Task description
Reproduce every line of the listing as written, apart from the pictures.

Supplied information

============================================================

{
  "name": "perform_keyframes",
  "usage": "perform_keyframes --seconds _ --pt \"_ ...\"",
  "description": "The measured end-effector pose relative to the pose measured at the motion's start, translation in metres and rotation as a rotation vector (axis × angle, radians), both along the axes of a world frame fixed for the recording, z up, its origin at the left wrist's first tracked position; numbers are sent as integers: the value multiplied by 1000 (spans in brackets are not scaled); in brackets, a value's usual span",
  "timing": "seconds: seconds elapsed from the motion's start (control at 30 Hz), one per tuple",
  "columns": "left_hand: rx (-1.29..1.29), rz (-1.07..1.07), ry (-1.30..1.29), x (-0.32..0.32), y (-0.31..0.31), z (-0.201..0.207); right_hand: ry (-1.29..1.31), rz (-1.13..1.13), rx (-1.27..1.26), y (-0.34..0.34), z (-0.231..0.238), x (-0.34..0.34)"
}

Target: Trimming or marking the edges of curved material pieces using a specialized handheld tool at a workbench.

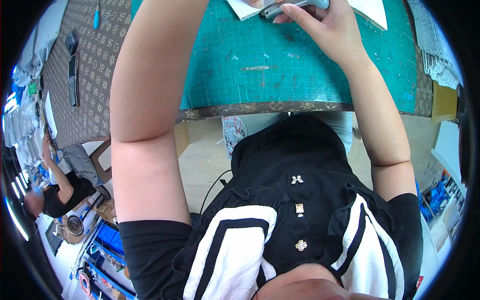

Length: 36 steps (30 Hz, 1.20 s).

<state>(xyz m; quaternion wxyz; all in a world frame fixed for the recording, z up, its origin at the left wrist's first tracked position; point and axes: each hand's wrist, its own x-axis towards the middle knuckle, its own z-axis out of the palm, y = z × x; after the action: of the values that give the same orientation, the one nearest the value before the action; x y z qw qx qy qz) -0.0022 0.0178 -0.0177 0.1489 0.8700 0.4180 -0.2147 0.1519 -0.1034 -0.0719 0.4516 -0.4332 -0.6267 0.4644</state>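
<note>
At the top edge, my right hand (325, 25) is closed around a grey hand tool with a metal front end, which looks like a stapler (280, 9). Its metal end meets the corner of a white sheet or thin board (243, 11). My left forearm runs up out of the picture. Of my left hand (256, 3) only a fingertip shows, by the white piece and the tool's end; its other fingers are cut off. Under both hands lies a green cutting mat (300, 75) with grid lines and scuff marks.
Another white board (371, 12) lies right of my right hand. On the patterned tablecloth (95, 65) at left are a blue-handled tool (96, 17) and a long black object (73, 80). Stacked wrapped sheets (437, 45) stand at far right. Another person (65, 192) sits at far left.
</note>
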Motion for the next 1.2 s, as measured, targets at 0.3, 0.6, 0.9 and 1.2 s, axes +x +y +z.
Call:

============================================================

Reply to the task
{
  "name": "perform_keyframes",
  "usage": "perform_keyframes --seconds _ --pt \"_ ...\"",
  "description": "The measured end-effector pose relative to the pose measured at the motion's start, translation in metres and rotation as a rotation vector (axis × angle, radians), both along the axes of a world frame fixed for the recording, z up, its origin at the left wrist's first tracked position; numbers are sent as integers: the value multiplied by 1000 (spans in brackets are not scaled); in brackets, a value's usual span",
  "timing": "seconds: seconds elapsed from the motion's start (control at 30 Hz), one per tuple",
  "columns": "left_hand: rx (-1.29..1.29), rz (-1.07..1.07), ry (-1.30..1.29), x (-0.32..0.32), y (-0.31..0.31), z (-0.201..0.207); right_hand: ry (-1.29..1.31), rz (-1.13..1.13), rx (-1.27..1.26), y (-0.34..0.34), z (-0.231..0.238), x (-0.34..0.34)"
}

Target: Trimming or marking the edges of curved material pieces using a specialized handheld tool at a workbench.


Length: 36 steps (30 Hz, 1.20 s).

<state>(xyz m; quaternion wxyz; all in a world frame fixed for the recording, z up, its origin at the left wrist's first tracked position; point and axes: each hand's wrist, its own x-axis towards the middle knuckle, its own z-axis out of the palm, y = z × x; after the action: of the values that give the same orientation, the one nearest the value before the action; x y z qw qx qy qz) -0.0022 0.0178 -0.0177 0.1489 0.8700 0.4180 -0.2147 0.1519 -0.1034 -0.0719 0.4516 -0.4332 -0.6267 0.4644</state>
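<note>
At the top edge, my right hand (325, 25) is closed around a grey hand tool with a metal front end, which looks like a stapler (280, 9). Its metal end meets the corner of a white sheet or thin board (243, 11). My left forearm runs up out of the picture. Of my left hand (256, 3) only a fingertip shows, by the white piece and the tool's end; its other fingers are cut off. Under both hands lies a green cutting mat (300, 75) with grid lines and scuff marks.
Another white board (371, 12) lies right of my right hand. On the patterned tablecloth (95, 65) at left are a blue-handled tool (96, 17) and a long black object (73, 80). Stacked wrapped sheets (437, 45) stand at far right. Another person (65, 192) sits at far left.
</note>
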Motion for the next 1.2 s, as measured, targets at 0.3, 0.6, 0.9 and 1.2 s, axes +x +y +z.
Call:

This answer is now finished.